Zimbabwe News Update

🇿🇼 Published: 11 January 2026
📘 Source: Daily Maverick

Minister ofBasic Education Siviwe Gwarube believes the 2025 National Senior Certificate exams remain credible despite a contained leak affecting 40 candidates. Umalusi has approved the results release but issued strict recommendations. The Minister of Basic Education, Siviwe Gwarube, has assured the public that the 2025 National Senior Certificate (NSC) exams remain credible despite a detected security breach involving leaked exam papers.

Gwarube was speaking at a media briefing in Pretoria on Friday, 9 January 2025, following the National Investigative Task Team’s (NITT) presentation of interim findings on the breach to the Department of Basic Education (DBE) and Umalusi. “Let me reiterate, we will not compromise the future of thousands of honest learners because of the actions of a few. We will not leave any stone unturned in ensuring accountability and safeguarding the credibility of the NSC certificate,” said Gwarube.

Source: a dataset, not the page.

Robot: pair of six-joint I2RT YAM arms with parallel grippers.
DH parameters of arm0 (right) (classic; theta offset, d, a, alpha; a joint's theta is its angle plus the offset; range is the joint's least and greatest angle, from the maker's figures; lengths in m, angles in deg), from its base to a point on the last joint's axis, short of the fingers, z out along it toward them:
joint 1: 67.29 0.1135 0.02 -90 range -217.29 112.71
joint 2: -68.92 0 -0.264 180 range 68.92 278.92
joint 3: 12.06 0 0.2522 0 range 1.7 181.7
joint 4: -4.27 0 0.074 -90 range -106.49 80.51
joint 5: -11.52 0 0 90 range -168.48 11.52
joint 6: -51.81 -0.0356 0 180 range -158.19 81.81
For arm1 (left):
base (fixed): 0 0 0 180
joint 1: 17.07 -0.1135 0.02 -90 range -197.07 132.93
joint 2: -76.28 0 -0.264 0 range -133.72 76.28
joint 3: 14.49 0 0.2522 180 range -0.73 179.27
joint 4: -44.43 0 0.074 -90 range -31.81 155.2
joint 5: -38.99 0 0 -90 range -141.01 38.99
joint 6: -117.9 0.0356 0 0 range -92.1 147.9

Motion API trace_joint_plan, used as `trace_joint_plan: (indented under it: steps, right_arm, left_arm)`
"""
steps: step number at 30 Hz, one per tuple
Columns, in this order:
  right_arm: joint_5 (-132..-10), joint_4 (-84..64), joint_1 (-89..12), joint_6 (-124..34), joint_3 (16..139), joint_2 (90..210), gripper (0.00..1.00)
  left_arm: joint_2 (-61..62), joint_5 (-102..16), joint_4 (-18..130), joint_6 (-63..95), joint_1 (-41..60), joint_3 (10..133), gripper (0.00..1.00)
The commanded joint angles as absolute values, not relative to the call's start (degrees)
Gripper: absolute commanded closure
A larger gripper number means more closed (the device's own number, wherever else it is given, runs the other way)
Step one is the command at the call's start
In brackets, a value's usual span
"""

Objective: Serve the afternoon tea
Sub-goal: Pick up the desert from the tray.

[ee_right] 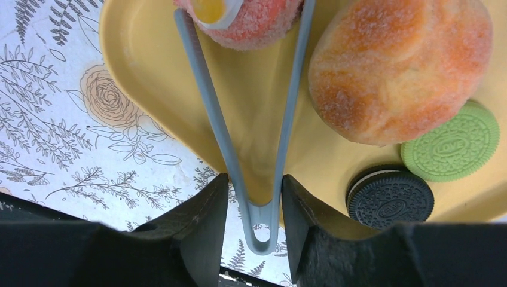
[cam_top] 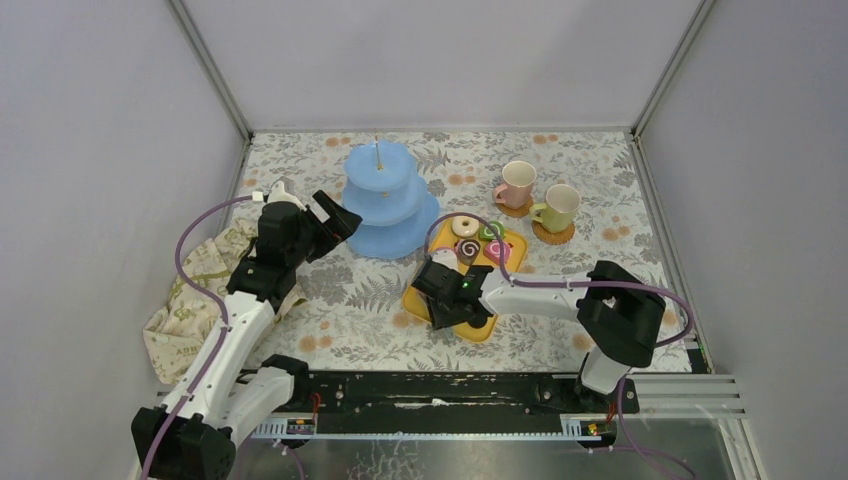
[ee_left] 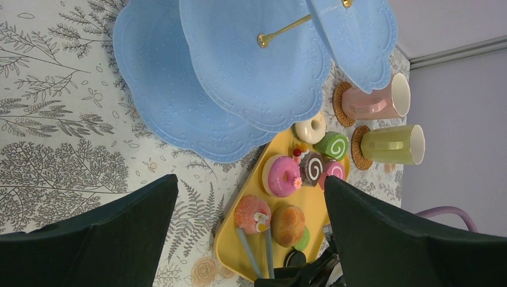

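My right gripper (ee_right: pixel 254 191) is shut on the hinge end of grey-blue tongs (ee_right: pixel 209 113). The tong tips straddle a pink sugared pastry (ee_right: pixel 257 21) on the yellow tray (ee_right: pixel 143 54). Beside that pastry lie an orange bun (ee_right: pixel 394 66), a green cookie (ee_right: pixel 451 143) and a black cookie (ee_right: pixel 390 200). Farther up the tray sit a pink donut (ee_left: pixel 281 175) and swirl rolls (ee_left: pixel 311 167). The light-blue three-tier stand (cam_top: pixel 385 200) holds nothing. My left gripper (cam_top: pixel 335 222) hovers open beside the stand, holding nothing. A pink mug (cam_top: pixel 517 185) and a pale green mug (cam_top: pixel 560 207) stand on coasters at the back right.
A beige cloth with green print (cam_top: pixel 190 300) lies crumpled at the left edge under my left arm. Grey walls enclose the flowered table on three sides. The stand's gold centre rod (ee_left: pixel 284 30) sticks up from its tiers.
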State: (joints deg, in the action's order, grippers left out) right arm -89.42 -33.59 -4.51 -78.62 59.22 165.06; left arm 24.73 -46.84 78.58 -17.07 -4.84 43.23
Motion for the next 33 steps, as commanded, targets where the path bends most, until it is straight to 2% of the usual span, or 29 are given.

The breach, revealed by Gwarube in December, involved pupils at seven Pretoria schools accessing papers for English Home Language (papers 1, 2, and 3), Mathematics (papers 1 and 2) and Physical Science (papers 1 and 2) before the exams. Gwarube said the department would not publicly name the schools involved. “School-level analysis was used purely as an investigative tool.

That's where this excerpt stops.